For a survival knife, a thickness of 1/8 inch to 1/4 inch works well for many people. A thinner blade might be too flexible for your needs and a thicker one too difficult to use for fine work. Using the knife is the best way to tell if its thickness will meet your needs.
Types of Steel
There are two basic types of steel to consider when choosing a knife; stainless steel and carbon steel. Within each type there are very many different kinds to choose from. Stainless steel is of course more stain and rust resistant than carbon steel. No matter what kind of steel the knife is made of, the thing that matters the most is how well the blade is tempered.
I have listed a few of my favorite survival knives for your consideration.

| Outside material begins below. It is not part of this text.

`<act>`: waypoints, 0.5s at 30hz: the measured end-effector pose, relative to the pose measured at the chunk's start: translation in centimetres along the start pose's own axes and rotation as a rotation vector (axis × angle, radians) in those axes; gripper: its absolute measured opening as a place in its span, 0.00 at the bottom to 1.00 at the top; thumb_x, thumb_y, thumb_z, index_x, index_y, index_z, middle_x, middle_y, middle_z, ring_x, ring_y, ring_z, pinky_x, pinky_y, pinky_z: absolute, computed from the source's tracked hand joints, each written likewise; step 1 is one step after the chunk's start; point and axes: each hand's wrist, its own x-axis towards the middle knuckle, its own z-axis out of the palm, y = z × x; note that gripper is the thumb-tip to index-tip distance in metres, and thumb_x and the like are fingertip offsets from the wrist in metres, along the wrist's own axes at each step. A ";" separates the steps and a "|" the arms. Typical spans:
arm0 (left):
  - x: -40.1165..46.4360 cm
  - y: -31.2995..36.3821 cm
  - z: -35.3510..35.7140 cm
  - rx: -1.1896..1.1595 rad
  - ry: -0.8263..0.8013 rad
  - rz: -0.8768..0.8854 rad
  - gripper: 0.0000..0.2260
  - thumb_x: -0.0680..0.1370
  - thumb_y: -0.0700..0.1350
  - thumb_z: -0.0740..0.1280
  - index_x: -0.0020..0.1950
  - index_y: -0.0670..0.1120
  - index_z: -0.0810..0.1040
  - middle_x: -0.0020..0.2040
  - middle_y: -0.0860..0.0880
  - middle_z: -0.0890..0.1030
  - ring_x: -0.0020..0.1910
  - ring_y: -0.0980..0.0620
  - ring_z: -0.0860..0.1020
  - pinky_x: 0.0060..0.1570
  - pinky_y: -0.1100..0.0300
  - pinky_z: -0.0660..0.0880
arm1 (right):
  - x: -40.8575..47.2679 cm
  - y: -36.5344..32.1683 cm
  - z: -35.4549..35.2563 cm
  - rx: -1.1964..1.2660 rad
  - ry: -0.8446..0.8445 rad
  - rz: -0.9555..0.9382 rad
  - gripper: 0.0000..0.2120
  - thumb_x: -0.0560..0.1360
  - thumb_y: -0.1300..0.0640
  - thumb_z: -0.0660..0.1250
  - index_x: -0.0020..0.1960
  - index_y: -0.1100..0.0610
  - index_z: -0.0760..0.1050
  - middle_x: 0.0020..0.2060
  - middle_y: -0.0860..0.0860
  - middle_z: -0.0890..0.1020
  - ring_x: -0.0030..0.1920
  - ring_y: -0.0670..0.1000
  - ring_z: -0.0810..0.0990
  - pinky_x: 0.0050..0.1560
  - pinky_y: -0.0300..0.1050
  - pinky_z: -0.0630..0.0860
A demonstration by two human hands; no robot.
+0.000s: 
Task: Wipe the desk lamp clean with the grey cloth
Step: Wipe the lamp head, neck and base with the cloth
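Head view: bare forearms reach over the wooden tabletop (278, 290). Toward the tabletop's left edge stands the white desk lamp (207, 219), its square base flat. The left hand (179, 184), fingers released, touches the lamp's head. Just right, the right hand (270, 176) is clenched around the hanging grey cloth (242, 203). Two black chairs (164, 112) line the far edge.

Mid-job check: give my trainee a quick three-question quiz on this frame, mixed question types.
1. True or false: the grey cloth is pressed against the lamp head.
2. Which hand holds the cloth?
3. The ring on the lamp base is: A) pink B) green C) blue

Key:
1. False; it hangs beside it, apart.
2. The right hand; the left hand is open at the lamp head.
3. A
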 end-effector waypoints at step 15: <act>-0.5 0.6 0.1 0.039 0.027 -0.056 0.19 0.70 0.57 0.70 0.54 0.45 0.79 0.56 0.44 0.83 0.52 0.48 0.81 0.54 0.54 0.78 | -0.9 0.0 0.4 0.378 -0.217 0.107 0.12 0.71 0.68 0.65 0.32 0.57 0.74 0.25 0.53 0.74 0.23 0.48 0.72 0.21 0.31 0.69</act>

A few good survival knives:
The Gerber LMF II Infantry is my favorite Gerber survival knife. Its blade is 4.84 inches long and 3/16 inch thick. It is made of 12C27 Stainless Steel which is an excellent choice for a survival knife. The people at Gerber really know how to temper the steel properly to get the steel hard so it will hold its edge well. It has a metal butt cap that is designed to break glass. The non-reflective, serrated blade easily cuts through seat belts. Another nice feature is that it has lashing holes built into the handle to convert it into a spear. The low profile sheath comes with a built in sharpener. I highly recommend this durable, military grade survival knife.
• SOG Seal Pup Elite Knife is another good choice. This knife has a 4.85-inch long, 3/16 inch serrated blade. It is made out of AUS8 stainless steel that has that has been properly tempered (heat treated) so that it will stay sharp. The knife is very lightweight (5.4 ounces) yet incredibly sturdy. The handle has finger insets that give it a good contoured fit. It comes with a tactical Kydex sheath which will not absorb water. The triple stiched sheath comes with a front pocket that is the perfect size for a small sharpening stone or flashlight such as the surefire elite.
•Ka-Bar Becker BK2 Campanion is a good choice for a carbon steel blade. It is designed by Ethan Becker, a chef and survivalist. This knife has one of the sturdiest, most durable blades that you can find in a survival knife. Made of 1095 cro-van steel (trademark name for 50-100-B steel) and ¼ inch thick, this 5 ½ inch blade is a workhorse that you will soon come to appreciate. This knife is able to cut down branches and fillet a fish with ease. Because this is a carbon steel knife I recommend that you clean the blade and oil it down with a vegetable oil after every use.
Regardless of what knife you choose, I suggest that you use it as often as you can so that you are familiar with it…even cozy with it. It should become a companion to you so that when the time comes that you need it, it is not a stranger.